Steve attempts to distance himself from growing accustomed to the rash and entering the final phase of the horrible deaths. On his way into town, he stops at the church and prays for forgiveness. He then puts one of Levi's plans into action and confronts the dragon using a makeshift spear that Levi had constructed in his garage. As Harold Bly and his followers watch in awe, the dragon attacks Steve with its fiery breath, but Steve does not suffer any burns. Frightened by the power of God, the dragon backs into the spear until it slides between its scales and into its heart. As the dragon's dying act, it bites Harold Bly in half. Instead of dying, the dragon just dematerializes in a bright flash. The other townsfolk, upset with Steve, swear that they will get revenge on him for killing their dragon. Steve corrects them, pointing to their hearts, and tells them that they still have their dragon inside of them.

Symbolism[edit]

Much of the symbolism in The Oath relates to sin and its damaging effects. The dragon represents sin, and the fact that it grew from a small size to a terrifying one portrays how sin can become a habit. The black rash also makes correlations, beginning as a painful affliction but soon making its victims feel indifferent. They eventually begin to stink, and their condition is noticed by everyone except themselves. Levi Cobb's ministry and sacrifice can be compared to that of Jesus Christ, and Harold Bly and the townspeople represent the "fallen", those who can no longer tell right from wrong. The "Oath" itself symbolizes how some try to hide sin, and the bear that was initially blamed for Cliff's death represents scapegoats that sinners often use to excuse their sin.

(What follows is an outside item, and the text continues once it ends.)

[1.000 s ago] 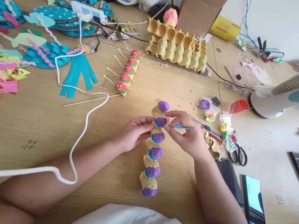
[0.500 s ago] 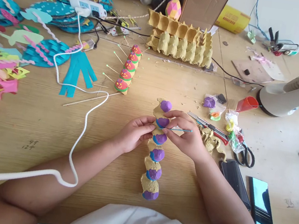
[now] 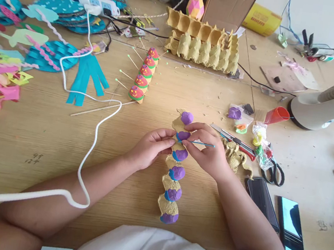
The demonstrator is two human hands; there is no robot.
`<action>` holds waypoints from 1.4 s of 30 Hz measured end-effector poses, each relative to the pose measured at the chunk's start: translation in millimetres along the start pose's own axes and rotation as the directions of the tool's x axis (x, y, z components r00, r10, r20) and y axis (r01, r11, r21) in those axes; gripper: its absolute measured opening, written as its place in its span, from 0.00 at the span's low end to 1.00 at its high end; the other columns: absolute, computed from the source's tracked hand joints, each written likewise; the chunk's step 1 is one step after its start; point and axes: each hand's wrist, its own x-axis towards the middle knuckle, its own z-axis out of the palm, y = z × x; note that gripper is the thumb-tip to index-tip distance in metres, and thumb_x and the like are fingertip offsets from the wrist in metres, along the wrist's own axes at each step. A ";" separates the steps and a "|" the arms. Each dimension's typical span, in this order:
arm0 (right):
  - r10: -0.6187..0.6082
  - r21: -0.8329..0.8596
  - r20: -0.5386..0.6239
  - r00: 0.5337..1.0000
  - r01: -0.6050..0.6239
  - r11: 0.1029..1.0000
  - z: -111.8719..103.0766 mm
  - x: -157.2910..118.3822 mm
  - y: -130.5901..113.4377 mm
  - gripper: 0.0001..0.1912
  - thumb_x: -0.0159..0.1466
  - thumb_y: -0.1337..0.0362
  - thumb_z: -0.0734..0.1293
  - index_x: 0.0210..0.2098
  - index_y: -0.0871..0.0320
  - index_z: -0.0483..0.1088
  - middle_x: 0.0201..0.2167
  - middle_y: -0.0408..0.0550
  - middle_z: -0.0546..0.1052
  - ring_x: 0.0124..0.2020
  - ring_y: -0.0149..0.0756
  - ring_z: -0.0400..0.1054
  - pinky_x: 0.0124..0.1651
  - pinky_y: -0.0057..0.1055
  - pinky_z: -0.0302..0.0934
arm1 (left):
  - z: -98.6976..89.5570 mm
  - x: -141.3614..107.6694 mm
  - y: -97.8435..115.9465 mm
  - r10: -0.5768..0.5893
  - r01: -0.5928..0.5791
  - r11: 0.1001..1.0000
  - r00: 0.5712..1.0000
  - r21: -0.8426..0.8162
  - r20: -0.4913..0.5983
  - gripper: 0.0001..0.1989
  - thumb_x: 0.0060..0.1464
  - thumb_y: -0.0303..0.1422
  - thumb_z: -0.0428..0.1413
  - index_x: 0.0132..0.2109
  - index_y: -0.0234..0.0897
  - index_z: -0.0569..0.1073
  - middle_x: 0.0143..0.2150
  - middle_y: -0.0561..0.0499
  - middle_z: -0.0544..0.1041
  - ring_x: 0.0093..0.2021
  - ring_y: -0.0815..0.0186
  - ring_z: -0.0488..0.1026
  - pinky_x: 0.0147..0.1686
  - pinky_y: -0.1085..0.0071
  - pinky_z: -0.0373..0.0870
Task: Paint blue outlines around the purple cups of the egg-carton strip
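Observation:
A strip of egg carton (image 3: 172, 183) runs lengthwise before me, its cups covered in purple with blue along their edges. My left hand (image 3: 155, 148) pinches the strip's left edge near the second cup from the far end. In my right hand (image 3: 205, 147) a thin blue stick (image 3: 203, 143) is pinched between thumb and fingers, its tip at that cup's blue edge. The exact contact is hidden by my fingers. Farther off stands a finished-looking strip of red and green cups (image 3: 142, 76) with smiling faces and green-tipped sticks.
A white cable (image 3: 88, 151) crosses over my left forearm. At right lie a utility knife (image 3: 233, 139), carton scraps (image 3: 234, 156), scissors (image 3: 275, 173), bags of coloured clay (image 3: 239, 114) and phones (image 3: 263, 200). Egg cartons (image 3: 208, 54) and a white fan-like appliance (image 3: 319, 105) stand farther back.
The blue edge on the second cup shows a little more, with the strip turned very slightly. Both hands keep nearly the same place and grip.

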 end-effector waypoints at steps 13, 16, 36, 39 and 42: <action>0.054 0.039 -0.001 0.999 -0.054 0.998 -0.3 -0.5 1.4 0.06 0.66 0.64 0.75 0.33 0.52 0.75 0.46 0.50 0.83 0.48 0.43 0.79 0.52 0.44 0.73 | -3.6 -0.3 -2.9 0.036 -0.039 0.997 0.998 0.061 0.046 0.16 0.53 0.39 0.72 0.47 0.40 0.84 0.43 0.49 0.86 0.40 0.65 0.82 0.39 0.73 0.77; 0.049 0.030 -0.011 0.999 -0.049 0.998 0.6 -1.0 2.0 0.07 0.66 0.64 0.75 0.33 0.52 0.75 0.45 0.50 0.83 0.47 0.43 0.79 0.50 0.43 0.74 | -3.7 -1.2 -2.8 0.037 -0.040 0.995 0.999 0.087 0.037 0.17 0.52 0.40 0.72 0.47 0.39 0.84 0.43 0.49 0.86 0.39 0.64 0.82 0.38 0.72 0.77; 0.011 -0.009 0.001 1.000 -0.011 1.000 -0.4 0.1 1.9 0.04 0.65 0.66 0.75 0.34 0.52 0.77 0.45 0.50 0.84 0.46 0.41 0.80 0.51 0.40 0.75 | -9.4 1.1 -8.2 0.061 -0.064 0.985 0.998 0.158 0.021 0.19 0.55 0.44 0.70 0.50 0.40 0.84 0.48 0.47 0.86 0.43 0.63 0.82 0.40 0.72 0.78; 0.020 -0.007 -0.002 1.000 -0.020 1.000 -0.1 0.1 0.7 0.04 0.65 0.66 0.75 0.35 0.52 0.77 0.45 0.50 0.84 0.46 0.42 0.80 0.51 0.40 0.75 | -9.2 1.1 -8.4 0.073 -0.076 0.981 0.997 0.178 0.024 0.19 0.56 0.45 0.70 0.50 0.40 0.84 0.47 0.47 0.86 0.43 0.63 0.82 0.40 0.72 0.78; 0.034 -0.007 -0.016 0.999 -0.034 0.999 1.1 0.0 -1.5 0.05 0.65 0.67 0.75 0.35 0.52 0.77 0.44 0.49 0.84 0.47 0.41 0.80 0.51 0.40 0.74 | -9.0 0.6 -8.2 0.080 -0.084 0.977 0.996 0.197 0.029 0.19 0.56 0.45 0.70 0.50 0.40 0.84 0.45 0.48 0.86 0.42 0.63 0.82 0.40 0.72 0.78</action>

The Oath Alternative Symbolic Meaning[edit]

A person that no longer cares about his or her rash will also no longer care about what sins they have committed. Once they have compromised their values and no longer care, they will begin to do the same in other areas. The dragon, or Satan, will then be able to take them over completely, while they continuously sin. [1]

Main characters[edit]

  • Steve Benson
  • Officer Tracy Ellis
  • Levi Cobb
  • Harold Bly
  • Maggie Bly
  • Elmer McCoy
  • Rev. Ron Woods
  • Vic Moore
  • Charlie Mack
  • Tracy Ellis
  • Cliff Benson

Releases[edit]

The Oath was originally released in 1995 as a paperback novel with cover artwork depicting Hyde Hall and the eyes of the dragon. Later, two different types of artwork were used in the paperback re-releases of The Oath. The first was a picture of a forest as per the setting of the initial death, and the latter signified the signing of the town charter and its "Oath" with the book's titled penned in blood. This artwork was also used for a hardback version of the book, released in 2005, which additionally contained an interview with Frank Peretti about the book.

Frank Peretti hopes to soon make The Oath into a film.[citation needed]

References[edit]

  1. ^ Author Comments 2008[specify]

External links[edit]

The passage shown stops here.